• Work task
Every line below is to be given again precisely; images are to be left out.

• Given information
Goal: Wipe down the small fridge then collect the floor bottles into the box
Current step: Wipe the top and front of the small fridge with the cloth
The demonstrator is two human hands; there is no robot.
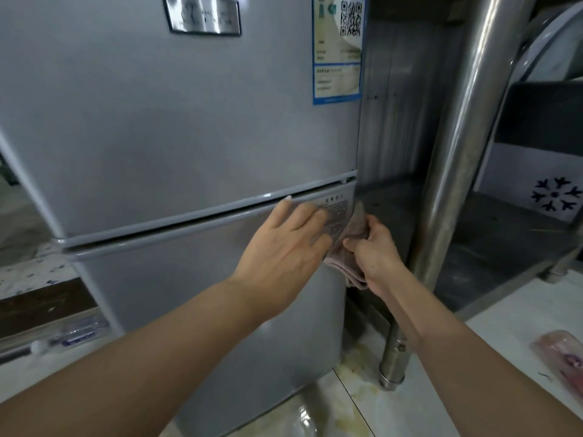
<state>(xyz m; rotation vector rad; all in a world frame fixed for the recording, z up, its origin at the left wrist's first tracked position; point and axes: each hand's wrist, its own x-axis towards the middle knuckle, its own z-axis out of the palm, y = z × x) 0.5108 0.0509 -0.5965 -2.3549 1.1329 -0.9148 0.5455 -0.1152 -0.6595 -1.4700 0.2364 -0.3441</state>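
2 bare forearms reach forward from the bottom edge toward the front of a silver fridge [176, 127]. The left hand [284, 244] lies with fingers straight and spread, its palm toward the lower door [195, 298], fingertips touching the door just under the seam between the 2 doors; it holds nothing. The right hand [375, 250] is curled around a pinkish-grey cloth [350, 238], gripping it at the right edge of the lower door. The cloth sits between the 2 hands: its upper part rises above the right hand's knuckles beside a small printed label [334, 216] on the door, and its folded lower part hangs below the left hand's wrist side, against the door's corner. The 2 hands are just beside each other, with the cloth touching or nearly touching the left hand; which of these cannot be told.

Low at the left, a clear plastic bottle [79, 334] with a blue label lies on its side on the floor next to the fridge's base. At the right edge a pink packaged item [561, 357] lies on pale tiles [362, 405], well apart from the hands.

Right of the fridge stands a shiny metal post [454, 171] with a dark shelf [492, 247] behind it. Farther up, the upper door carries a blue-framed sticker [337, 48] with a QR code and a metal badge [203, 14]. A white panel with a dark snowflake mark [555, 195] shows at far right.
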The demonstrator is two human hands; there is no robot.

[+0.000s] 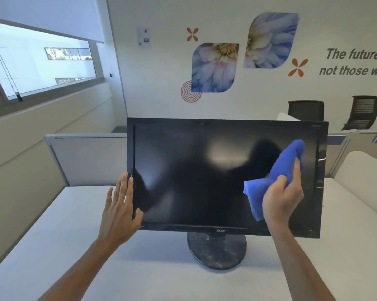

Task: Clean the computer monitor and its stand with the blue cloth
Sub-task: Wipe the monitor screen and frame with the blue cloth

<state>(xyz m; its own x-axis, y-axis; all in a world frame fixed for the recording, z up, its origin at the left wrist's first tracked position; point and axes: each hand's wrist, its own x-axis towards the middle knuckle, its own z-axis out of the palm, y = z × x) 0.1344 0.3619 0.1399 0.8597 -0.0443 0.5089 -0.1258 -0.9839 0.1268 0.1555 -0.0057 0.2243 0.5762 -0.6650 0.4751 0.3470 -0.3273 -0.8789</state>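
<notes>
left hand [120, 210] at the monitor [204, 170] edge, fingers [123, 187] straight, slightly spread. right hand [280, 198] gripping blue cloth [276, 172] against the screen. dusty round stand [216, 249] resting on white surface [96, 268].

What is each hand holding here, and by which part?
Right hand grips the blue cloth around its bunched middle. Left hand holds nothing.
</notes>
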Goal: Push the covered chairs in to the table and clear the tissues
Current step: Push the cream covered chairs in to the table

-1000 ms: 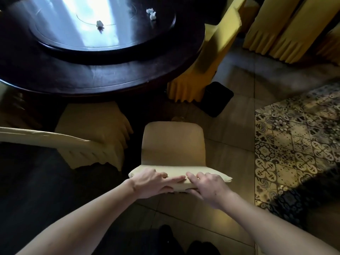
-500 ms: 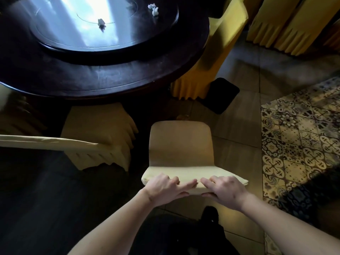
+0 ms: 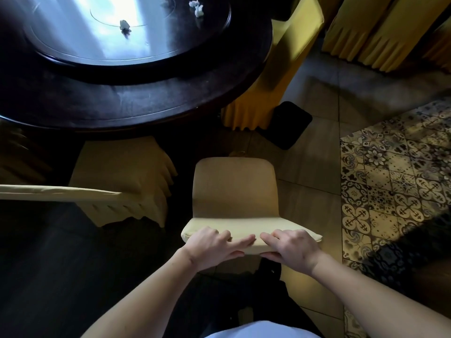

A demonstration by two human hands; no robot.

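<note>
Right now both hands clasp the backrest top of the covered chair (image 3: 234,191) at lower centre: left hand (image 3: 214,247) and right hand (image 3: 290,247) side by side, fingers over it, thumbs beneath. Its seat points toward the round table (image 3: 136,98) at upper left, bare floor between. Crumpled tissues (image 3: 197,7) and another tissue (image 3: 125,26) lie on the turntable (image 3: 170,48).

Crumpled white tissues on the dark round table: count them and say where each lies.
2 clumps show, both on the glass turntable: one crumpled white tissue near its centre, another toward its far right rim, possibly two pieces. Others may lie beyond the frame.
</note>
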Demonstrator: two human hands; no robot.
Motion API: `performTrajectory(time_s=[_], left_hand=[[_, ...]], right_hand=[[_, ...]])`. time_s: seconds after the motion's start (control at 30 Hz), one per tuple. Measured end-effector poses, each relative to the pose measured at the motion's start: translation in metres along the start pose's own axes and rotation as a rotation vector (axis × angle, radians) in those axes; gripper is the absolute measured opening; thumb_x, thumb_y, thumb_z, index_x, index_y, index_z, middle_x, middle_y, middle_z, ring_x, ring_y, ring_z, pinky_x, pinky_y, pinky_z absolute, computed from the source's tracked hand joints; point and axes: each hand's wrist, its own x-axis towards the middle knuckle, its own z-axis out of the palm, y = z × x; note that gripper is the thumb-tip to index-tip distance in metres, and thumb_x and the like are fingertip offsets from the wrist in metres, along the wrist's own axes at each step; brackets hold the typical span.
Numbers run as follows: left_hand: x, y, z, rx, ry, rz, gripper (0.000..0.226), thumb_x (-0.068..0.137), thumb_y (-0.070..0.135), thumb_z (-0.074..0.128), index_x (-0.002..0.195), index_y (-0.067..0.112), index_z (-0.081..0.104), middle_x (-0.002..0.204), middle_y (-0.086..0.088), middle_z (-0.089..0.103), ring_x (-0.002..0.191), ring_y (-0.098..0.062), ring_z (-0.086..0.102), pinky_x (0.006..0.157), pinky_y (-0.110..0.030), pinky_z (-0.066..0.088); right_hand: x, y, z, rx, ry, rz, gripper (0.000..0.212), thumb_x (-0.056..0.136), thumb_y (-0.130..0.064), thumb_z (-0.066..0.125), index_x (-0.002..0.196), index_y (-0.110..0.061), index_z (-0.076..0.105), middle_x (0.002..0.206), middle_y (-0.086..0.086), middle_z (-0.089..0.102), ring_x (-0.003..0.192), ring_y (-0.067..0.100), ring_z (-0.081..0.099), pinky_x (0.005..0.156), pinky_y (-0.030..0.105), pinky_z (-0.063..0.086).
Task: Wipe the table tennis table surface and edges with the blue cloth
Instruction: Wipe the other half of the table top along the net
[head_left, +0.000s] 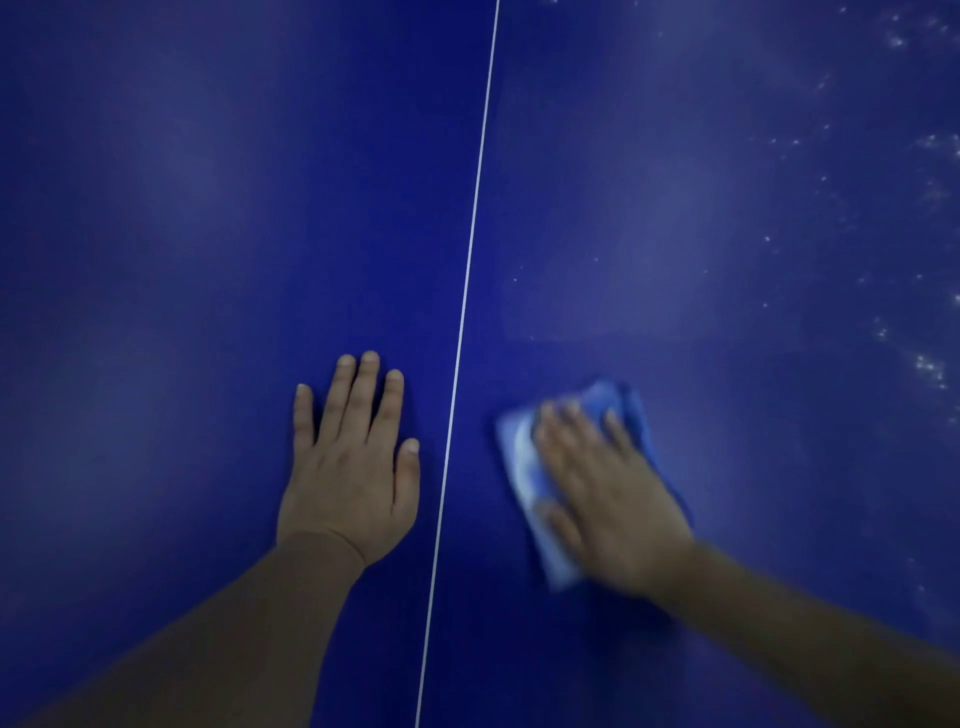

• Output of the exercise
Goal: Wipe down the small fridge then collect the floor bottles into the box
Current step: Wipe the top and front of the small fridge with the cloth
The demonstrator is two human hands; there is no robot.
<state>(xyz m; rotation vector rad; all in a world frame fixed for the recording, z up, its origin at the left wrist's first tracked position; point and axes: each hand's wrist, its own x-axis towards the middle knuckle, its own z-axis out of the palm, y = z × x) 0.5108 0.0509 -0.5965 -2.3549 1.1329 -0.9148 0.5455 -0.1152 -0.6595 -1.4700 0.2364 -0.3441</state>
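2 bare forearms reach forward from the bottom edge toward the front of a silver fridge [176, 127]. The left hand [284, 244] lies with fingers straight and spread, its palm toward the lower door [195, 298], fingertips touching the door just under the seam between the 2 doors; it holds nothing. The right hand [375, 250] is curled around a pinkish-grey cloth [350, 238], gripping it at the right edge of the lower door. The cloth sits between the 2 hands: its upper part rises above the right hand's knuckles beside a small printed label [334, 216] on the door, and its folded lower part hangs below the left hand's wrist side, against the door's corner. The 2 hands are just beside each other, with the cloth touching or nearly touching the left hand; which of these cannot be told.

Low at the left, a clear plastic bottle [79, 334] with a blue label lies on its side on the floor next to the fridge's base. At the right edge a pink packaged item [561, 357] lies on pale tiles [362, 405], well apart from the hands.

Right of the fridge stands a shiny metal post [454, 171] with a dark shelf [492, 247] behind it. Farther up, the upper door carries a blue-framed sticker [337, 48] with a QR code and a metal badge [203, 14]. A white panel with a dark snowflake mark [555, 195] shows at far right.
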The demonstrator is two human hands; there is no robot.

[+0.000s] 

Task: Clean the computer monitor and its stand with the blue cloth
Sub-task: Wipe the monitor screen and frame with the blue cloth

<state>(xyz m; its own x-axis, y-axis; all in a world frame fixed for the recording, z up, its origin at the left wrist's first tracked position; point and axes: each hand's wrist, its own x-axis towards the middle knuckle, its own z-axis out of the palm, y = z × x) 0.1344 0.3619 0.1399 0.8597 -0.0443 0.5089 -0.1258 -0.9839 0.1268 0.1555 -0.0057 0.2243 0.5762 -0.6650 0.4751 0.3470 -0.3273 -0.8789</state>
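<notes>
left hand [120, 210] at the monitor [204, 170] edge, fingers [123, 187] straight, slightly spread. right hand [280, 198] gripping blue cloth [276, 172] against the screen. dusty round stand [216, 249] resting on white surface [96, 268].

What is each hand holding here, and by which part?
Right hand grips the blue cloth around its bunched middle. Left hand holds nothing.
</notes>
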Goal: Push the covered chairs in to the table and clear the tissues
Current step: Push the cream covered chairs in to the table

-1000 ms: 
-500 ms: 
+0 ms: 

A demonstration by two human hands; no robot.

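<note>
Right now both hands clasp the backrest top of the covered chair (image 3: 234,191) at lower centre: left hand (image 3: 214,247) and right hand (image 3: 290,247) side by side, fingers over it, thumbs beneath. Its seat points toward the round table (image 3: 136,98) at upper left, bare floor between. Crumpled tissues (image 3: 197,7) and another tissue (image 3: 125,26) lie on the turntable (image 3: 170,48).

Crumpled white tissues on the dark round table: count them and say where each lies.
2 clumps show, both on the glass turntable: one crumpled white tissue near its centre, another toward its far right rim, possibly two pieces. Others may lie beyond the frame.
</note>
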Demonstrator: two human hands; no robot.
Motion API: `performTrajectory(time_s=[_], left_hand=[[_, ...]], right_hand=[[_, ...]])`. time_s: seconds after the motion's start (control at 30 Hz), one per tuple. Measured end-effector poses, each relative to the pose measured at the motion's start: translation in metres along the start pose's own axes and rotation as a rotation vector (axis × angle, radians) in those axes; gripper is the absolute measured opening; thumb_x, thumb_y, thumb_z, index_x, index_y, index_z, middle_x, middle_y, middle_z, ring_x, ring_y, ring_z, pinky_x, pinky_y, pinky_z absolute, computed from the source's tracked hand joints; point and axes: each hand's wrist, its own x-axis towards the middle knuckle, its own z-axis out of the palm, y = z × x; note that gripper is the thumb-tip to index-tip distance in metres, and thumb_x and the like are fingertip offsets from the wrist in metres, along the wrist's own axes at each step; brackets hold the typical span.
Numbers run as follows: left_hand: x, y, z, rx, ry, rz, gripper (0.000..0.226), thumb_x (-0.068..0.137), thumb_y (-0.070..0.135), thumb_z (-0.074..0.128), index_x (-0.002..0.195), index_y (-0.067..0.112), index_z (-0.081..0.104), middle_x (-0.002..0.204), middle_y (-0.086..0.088), middle_z (-0.089..0.103), ring_x (-0.002..0.191), ring_y (-0.098..0.062), ring_z (-0.086..0.102), pinky_x (0.006..0.157), pinky_y (-0.110..0.030), pinky_z (-0.066..0.088); right_hand: x, y, z, rx, ry, rz, gripper (0.000..0.212), thumb_x (-0.056..0.136), thumb_y (-0.130..0.064), thumb_z (-0.066..0.125), index_x (-0.002..0.196), index_y (-0.110..0.061), index_z (-0.076..0.105), middle_x (0.002..0.206), middle_y (-0.086..0.086), middle_z (-0.089..0.102), ring_x (-0.003..0.192), ring_y (-0.067..0.100), ring_z (-0.081..0.099), pinky_x (0.005..0.156), pinky_y (-0.030..0.105), pinky_z (-0.063..0.086).
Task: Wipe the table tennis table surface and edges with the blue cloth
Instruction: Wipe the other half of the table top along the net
[head_left, +0.000s] 

What the exercise asked for has been given in full.